Only lines holding "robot" are needed; copy each of them from the data below.

....

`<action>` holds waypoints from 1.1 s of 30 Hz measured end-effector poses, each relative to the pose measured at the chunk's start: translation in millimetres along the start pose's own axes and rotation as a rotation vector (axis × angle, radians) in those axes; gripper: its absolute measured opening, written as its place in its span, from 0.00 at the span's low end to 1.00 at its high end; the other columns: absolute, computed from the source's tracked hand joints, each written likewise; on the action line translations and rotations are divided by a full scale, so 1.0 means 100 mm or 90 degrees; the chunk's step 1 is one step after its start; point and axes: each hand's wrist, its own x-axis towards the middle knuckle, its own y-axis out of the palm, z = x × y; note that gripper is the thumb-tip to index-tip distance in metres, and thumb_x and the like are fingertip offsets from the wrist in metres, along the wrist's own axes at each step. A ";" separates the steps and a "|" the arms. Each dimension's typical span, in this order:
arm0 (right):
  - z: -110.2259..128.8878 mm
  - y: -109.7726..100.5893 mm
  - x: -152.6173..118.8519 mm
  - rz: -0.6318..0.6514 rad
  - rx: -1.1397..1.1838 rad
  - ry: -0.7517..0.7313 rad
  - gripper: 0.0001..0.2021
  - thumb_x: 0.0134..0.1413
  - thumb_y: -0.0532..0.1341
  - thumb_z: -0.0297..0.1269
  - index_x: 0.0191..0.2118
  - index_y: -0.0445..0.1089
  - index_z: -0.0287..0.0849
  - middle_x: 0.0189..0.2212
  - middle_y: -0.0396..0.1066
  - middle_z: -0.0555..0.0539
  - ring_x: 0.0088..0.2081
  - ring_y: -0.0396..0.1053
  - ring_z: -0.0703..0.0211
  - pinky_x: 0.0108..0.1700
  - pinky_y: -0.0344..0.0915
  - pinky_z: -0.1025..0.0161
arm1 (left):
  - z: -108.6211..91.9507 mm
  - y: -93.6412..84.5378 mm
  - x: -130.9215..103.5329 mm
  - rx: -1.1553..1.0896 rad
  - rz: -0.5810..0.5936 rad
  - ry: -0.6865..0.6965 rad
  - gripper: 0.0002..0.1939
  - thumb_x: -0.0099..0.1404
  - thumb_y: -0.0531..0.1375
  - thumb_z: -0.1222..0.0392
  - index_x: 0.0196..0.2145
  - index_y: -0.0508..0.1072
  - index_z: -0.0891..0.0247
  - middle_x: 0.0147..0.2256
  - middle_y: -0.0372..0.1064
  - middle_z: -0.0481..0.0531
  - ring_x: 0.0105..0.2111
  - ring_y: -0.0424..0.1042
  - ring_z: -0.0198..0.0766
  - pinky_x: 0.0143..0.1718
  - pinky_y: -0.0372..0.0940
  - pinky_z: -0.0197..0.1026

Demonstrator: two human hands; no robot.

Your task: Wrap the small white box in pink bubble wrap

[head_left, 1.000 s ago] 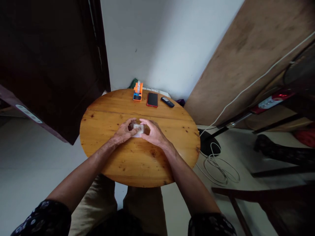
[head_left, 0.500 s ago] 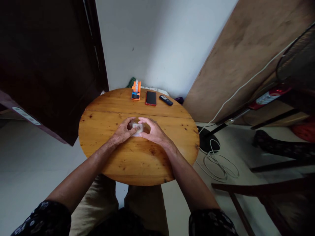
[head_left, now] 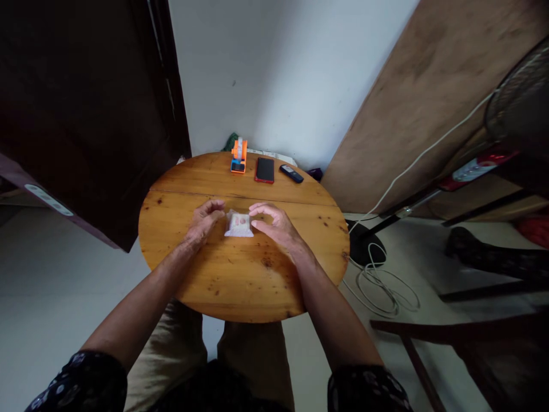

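A small white packet in clear plastic wrap [head_left: 239, 224], with faint reddish print on it, lies flat on the round wooden table [head_left: 257, 280]. Just left of the packet is my left hand [head_left: 205, 222], its thumb and fingers apart and nothing in them. On the other side my right hand [head_left: 273, 222] curves toward the packet, fingers spread and holding nothing. Its fingertips come very near the packet's right edge; whether they touch it I cannot tell.
Toward the table's back stand an orange tape dispenser [head_left: 239, 157], a red-edged phone [head_left: 265, 170] and a small dark handset [head_left: 291, 173]. A wall rises behind. To the right are a fan [head_left: 514, 97], a white cable [head_left: 377, 286] and a wooden chair [head_left: 412, 327].
Both hands have drawn apart from the packet, the left one moving left and the right one slightly right. The packet now shows fully on the table. The view has shifted slightly.
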 end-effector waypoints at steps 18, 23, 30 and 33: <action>-0.03 0.17 0.00 0.024 -0.054 -0.029 0.06 0.52 0.63 0.33 0.35 0.77 0.47 0.48 0.75 0.45 0.51 0.72 0.53 0.58 0.64 0.51 | -0.02 0.04 -0.11 0.099 0.159 0.003 0.31 0.50 0.65 0.54 0.52 0.71 0.65 0.46 0.74 0.58 0.45 0.74 0.45 0.49 0.68 0.49; 0.00 0.23 0.04 -0.020 -0.070 -0.048 0.05 0.55 0.61 0.34 0.31 0.75 0.46 0.47 0.76 0.45 0.50 0.72 0.53 0.58 0.64 0.50 | -0.02 0.05 -0.10 0.108 0.164 0.000 0.32 0.50 0.64 0.53 0.53 0.70 0.64 0.47 0.74 0.57 0.44 0.74 0.44 0.46 0.69 0.46; 0.05 0.25 0.08 -0.085 0.008 0.000 0.08 0.59 0.59 0.41 0.33 0.72 0.46 0.47 0.75 0.44 0.51 0.72 0.52 0.57 0.65 0.51 | -0.08 0.12 -0.16 0.118 0.185 -0.002 0.37 0.50 0.69 0.47 0.55 0.68 0.65 0.44 0.74 0.56 0.43 0.74 0.45 0.46 0.68 0.46; 0.06 0.24 0.13 -0.089 0.055 0.032 0.10 0.59 0.60 0.45 0.32 0.72 0.45 0.47 0.75 0.44 0.50 0.73 0.53 0.54 0.67 0.53 | -0.06 0.14 -0.18 0.114 0.209 0.015 0.39 0.52 0.69 0.46 0.58 0.66 0.65 0.45 0.73 0.57 0.44 0.74 0.44 0.45 0.69 0.45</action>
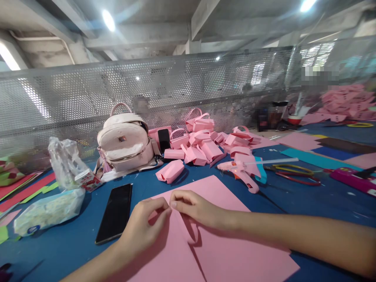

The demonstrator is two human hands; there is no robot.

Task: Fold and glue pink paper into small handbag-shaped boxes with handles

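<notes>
Pink paper (183, 227) is pinched between the fingers of both my hands, its edge lifted and curling over just below the fingertips. My left hand (147, 219) grips it from the left with thumb and forefinger. From the other side my right hand (199, 207) closes on it, the two sets of fingertips almost meeting. Beneath them, large pink sheets (243, 250) lie flat on the blue table. I cannot make out whether the raised part is a separate strip or the edge of a sheet. Behind the sheets sits a small folded pink paper box (170, 171).
A pink glue gun (239, 170) and scissors (293, 170) lie to the right. Several pink paper baskets (202, 145) are heaped at the back, beside a cream backpack (125, 137). To the left are a black phone (114, 213), a snack bag (49, 211) and a plastic bag (64, 160).
</notes>
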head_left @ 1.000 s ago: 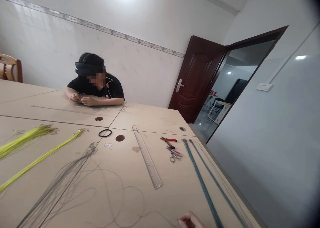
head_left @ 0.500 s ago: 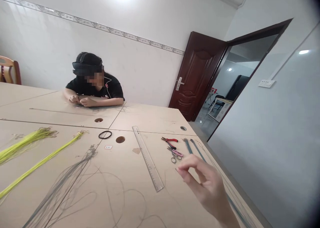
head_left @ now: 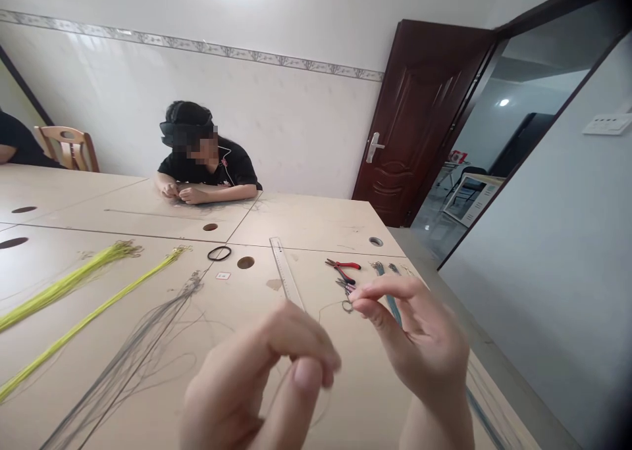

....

* YOUR RESPONSE *
Demonstrator: two human hands; no robot.
The demonstrator is two human hands; there is no robot.

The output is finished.